Detail view of the 29th Regiment Connecticut Volunteers, Beaufort, South Carolina - Library of Congress, Prints and Photographs Division. Used through Public Domain.


Last Updated: January 7, 2025

By Todd Jones

Midway through the Civil War, Connecticut created the state’s first African American regiment, the 29th Connecticut Colored Infantry Regiment. Fighting bravely for the final year of the war, the regiment won many important battles and became one of the first Union regiments to march through the Confederate capital of Richmond. With its respectable service, the 29th Connecticut demonstrated the merits and justification for racial equality and freedom in Connecticut. The regiment, established late in 1863, was honorably discharged in November 1865.

Union Belatedly Allows African American Enlistment

The first two years of the Civil War had claimed the lives of tens of thousands of Americans, and the Union army was running very short on manpower.
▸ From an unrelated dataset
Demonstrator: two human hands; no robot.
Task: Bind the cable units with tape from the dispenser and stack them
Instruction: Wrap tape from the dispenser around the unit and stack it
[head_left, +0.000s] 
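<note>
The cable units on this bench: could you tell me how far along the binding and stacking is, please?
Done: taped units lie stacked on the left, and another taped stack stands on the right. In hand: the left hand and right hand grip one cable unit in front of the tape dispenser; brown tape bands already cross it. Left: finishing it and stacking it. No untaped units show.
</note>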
A military draft soon became necessary and proved incredibly unpopular. The draft, however, excluded thousands of African American men who were eager to fight but not allowed to serve because of their race. In July 1862, the United States government finally allowed African Americans to enlist, but only in separate Black regiments. In May 1863, the United States War Department created the Bureau of Colored Troops to manage the increasing numbers of Black volunteers.

Throughout the war, President Abraham Lincoln depended on individual states to recruit regiments and send them to the battlefield. Each regiment generally had one thousand men divided into ten companies. In November 1863, Connecticut’s governor and legislature decided African Americans would make up the 29th Regiment Connecticut Volunteers.

Through the remaining months of 1863, African American men from across the state poured into the training camp in the Fair Haven neighborhood of New Haven. By January 1864, the 29th Regiment Connecticut Volunteers was full. More men than expected showed up at the training camp and instead of turning them away, the state created the 30th Regiment Connecticut Volunteers. Before this new regiment filled, though, an impatient United States government, desperate for troops, took the men and combined them with soldiers from other states to form the 31st United States Colored Infantry Regiment.

29th Regiment Connecticut Volunteers, Beaufort, South Carolina

29th Regiment Connecticut Volunteers, Beaufort, South Carolina – Library of Congress, Prints and Photographs Division. Used through Public Domain.

The 29th Heads into Battle

The new recruits of the 29th Connecticut spent the next several weeks training in New Haven.  In March 1864, the men paraded through the streets of New Haven and, according to soldier J.J. Hill, “white and colored ladies and gentlemen grasped me by the hand, with tears streaming down their cheeks…expressing the hope that we might have a safe return.” One of the recruits, Alexander Newton, recorded his time with the 29th Connecticut Volunteers which he later published as a memoir in 1910.

Despite African American participation in other American wars, many white Americans were uncomfortable with the idea of armed Black regiments. Despite troop segregation, the army generally appointed white men to lead United States Colored Troops, including Connecticut’s regiments. With Colonel William B. Wooster of Derby as the 29th Regiment’s leader, the men boarded a steamship bound for the South Carolina coast.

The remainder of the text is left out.